Without thinking, Carter had brought the plane around again, boxing the compass until he’d come into line with the new target almost by feel. He coughed. His right leg was shaking like it had its own battery. “You want to tell me what’s going on, Ted?”

“What?”

“What’s, like, going on here. I don’t know, just tell me…” The explosion, the shock, the pretty lights—they’d knocked something loose in Carter. Through clenched teeth he said, “Tell me what’s this done. What’s happening.”
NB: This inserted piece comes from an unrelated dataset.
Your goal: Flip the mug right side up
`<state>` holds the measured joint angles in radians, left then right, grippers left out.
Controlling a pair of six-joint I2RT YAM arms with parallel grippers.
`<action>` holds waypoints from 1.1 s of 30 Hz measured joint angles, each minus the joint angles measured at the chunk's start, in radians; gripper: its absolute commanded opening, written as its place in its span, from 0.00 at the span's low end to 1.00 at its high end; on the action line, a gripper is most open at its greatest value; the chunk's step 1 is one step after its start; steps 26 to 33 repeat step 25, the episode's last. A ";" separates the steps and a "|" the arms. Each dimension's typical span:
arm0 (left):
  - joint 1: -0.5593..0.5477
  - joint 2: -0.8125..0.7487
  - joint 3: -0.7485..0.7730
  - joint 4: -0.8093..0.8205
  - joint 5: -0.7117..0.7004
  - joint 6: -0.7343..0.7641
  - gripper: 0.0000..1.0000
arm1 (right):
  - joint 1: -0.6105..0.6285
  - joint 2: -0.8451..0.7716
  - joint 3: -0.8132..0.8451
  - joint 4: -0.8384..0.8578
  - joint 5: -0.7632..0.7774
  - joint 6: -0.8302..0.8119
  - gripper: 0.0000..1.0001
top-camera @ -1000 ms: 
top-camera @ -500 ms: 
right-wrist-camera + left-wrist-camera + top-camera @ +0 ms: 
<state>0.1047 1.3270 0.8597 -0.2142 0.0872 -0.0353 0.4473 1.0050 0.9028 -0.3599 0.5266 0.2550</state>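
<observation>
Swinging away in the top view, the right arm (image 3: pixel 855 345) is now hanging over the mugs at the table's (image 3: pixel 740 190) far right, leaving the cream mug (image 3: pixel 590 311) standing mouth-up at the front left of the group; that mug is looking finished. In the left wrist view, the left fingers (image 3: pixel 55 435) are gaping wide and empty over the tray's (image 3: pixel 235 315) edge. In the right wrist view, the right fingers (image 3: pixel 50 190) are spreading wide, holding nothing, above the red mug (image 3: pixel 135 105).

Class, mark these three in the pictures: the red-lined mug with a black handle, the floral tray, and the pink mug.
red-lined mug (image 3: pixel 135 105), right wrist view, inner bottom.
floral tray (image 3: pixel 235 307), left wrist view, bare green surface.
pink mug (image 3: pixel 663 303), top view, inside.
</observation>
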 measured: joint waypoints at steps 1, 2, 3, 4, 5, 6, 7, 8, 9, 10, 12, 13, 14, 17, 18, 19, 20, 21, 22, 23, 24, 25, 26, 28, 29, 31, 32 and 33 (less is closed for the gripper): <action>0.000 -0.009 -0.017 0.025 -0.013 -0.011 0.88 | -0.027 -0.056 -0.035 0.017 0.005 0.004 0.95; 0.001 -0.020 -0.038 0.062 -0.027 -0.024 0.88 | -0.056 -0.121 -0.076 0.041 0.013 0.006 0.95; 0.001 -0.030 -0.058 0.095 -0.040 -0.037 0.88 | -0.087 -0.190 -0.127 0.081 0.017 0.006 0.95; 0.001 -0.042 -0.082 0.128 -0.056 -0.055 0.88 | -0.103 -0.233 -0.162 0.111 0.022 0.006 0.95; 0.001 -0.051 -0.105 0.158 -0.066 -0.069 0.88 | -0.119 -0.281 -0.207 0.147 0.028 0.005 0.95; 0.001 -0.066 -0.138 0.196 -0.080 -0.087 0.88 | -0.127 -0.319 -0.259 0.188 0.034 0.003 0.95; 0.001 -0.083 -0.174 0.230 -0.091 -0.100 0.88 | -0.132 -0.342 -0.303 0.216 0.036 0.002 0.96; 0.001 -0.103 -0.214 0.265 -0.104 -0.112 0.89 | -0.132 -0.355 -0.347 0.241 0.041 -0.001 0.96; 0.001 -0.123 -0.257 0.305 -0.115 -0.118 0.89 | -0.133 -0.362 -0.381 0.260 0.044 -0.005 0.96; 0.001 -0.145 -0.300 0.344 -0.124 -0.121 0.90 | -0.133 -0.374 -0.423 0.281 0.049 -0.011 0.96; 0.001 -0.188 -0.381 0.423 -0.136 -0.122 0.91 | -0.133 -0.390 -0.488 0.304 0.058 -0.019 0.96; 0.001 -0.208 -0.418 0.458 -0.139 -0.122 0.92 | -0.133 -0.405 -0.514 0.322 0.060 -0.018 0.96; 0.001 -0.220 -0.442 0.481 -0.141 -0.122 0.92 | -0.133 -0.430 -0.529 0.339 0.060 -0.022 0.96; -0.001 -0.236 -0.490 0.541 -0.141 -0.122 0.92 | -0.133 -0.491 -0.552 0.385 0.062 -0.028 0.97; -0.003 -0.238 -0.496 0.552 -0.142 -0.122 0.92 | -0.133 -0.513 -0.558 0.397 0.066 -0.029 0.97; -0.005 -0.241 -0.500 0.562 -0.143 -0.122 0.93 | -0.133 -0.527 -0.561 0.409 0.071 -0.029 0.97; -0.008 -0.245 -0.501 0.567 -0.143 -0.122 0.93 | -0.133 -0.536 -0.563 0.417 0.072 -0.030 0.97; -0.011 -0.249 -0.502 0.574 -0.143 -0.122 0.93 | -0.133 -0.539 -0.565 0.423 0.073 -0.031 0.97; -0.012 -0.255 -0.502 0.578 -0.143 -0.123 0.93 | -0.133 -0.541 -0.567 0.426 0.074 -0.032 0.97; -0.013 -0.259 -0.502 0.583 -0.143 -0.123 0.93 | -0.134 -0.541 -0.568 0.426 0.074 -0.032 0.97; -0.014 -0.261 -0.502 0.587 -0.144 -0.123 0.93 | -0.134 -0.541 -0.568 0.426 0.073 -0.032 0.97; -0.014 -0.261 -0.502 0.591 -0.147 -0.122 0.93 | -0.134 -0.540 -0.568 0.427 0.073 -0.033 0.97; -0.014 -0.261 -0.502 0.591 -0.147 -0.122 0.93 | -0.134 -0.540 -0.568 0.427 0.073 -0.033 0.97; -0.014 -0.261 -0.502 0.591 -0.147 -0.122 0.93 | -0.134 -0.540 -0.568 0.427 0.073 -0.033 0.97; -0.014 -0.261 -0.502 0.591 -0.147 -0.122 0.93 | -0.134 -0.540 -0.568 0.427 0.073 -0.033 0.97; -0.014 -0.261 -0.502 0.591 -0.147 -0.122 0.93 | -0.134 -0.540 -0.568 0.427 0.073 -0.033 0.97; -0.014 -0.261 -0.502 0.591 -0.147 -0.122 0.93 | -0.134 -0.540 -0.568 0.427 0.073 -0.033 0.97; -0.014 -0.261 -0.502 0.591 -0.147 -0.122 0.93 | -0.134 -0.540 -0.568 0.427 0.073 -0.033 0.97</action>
Even Carter knew he was making very little sense, but the stick was alive in his hand. His feet were working the pedals.

“Going on? Since when is ‘going on’ any of your goddamn business, pilot? Ending this—that’s your business. Go end it.” Whistle of feedback, muffled chatter of voices in the tent, then Ted again. “You’re on the clock, pilot. Go fly.”

“Roger that.” Carter pawed at his face with his free hand, dragging fingers down the rough stubble on his cheeks and pressing them into the frozen skin along his jaw.

“Flare the area, try to sort out where those guns are at, then remain on target as air spotter for the rest of the flight. They’re on the field now, wheels up in sixty seconds or I’ll murder the bunch of them. They should be at your A.O. in less than fifteen. Copy?”

“Copy that, control. Where’s Antoinne?”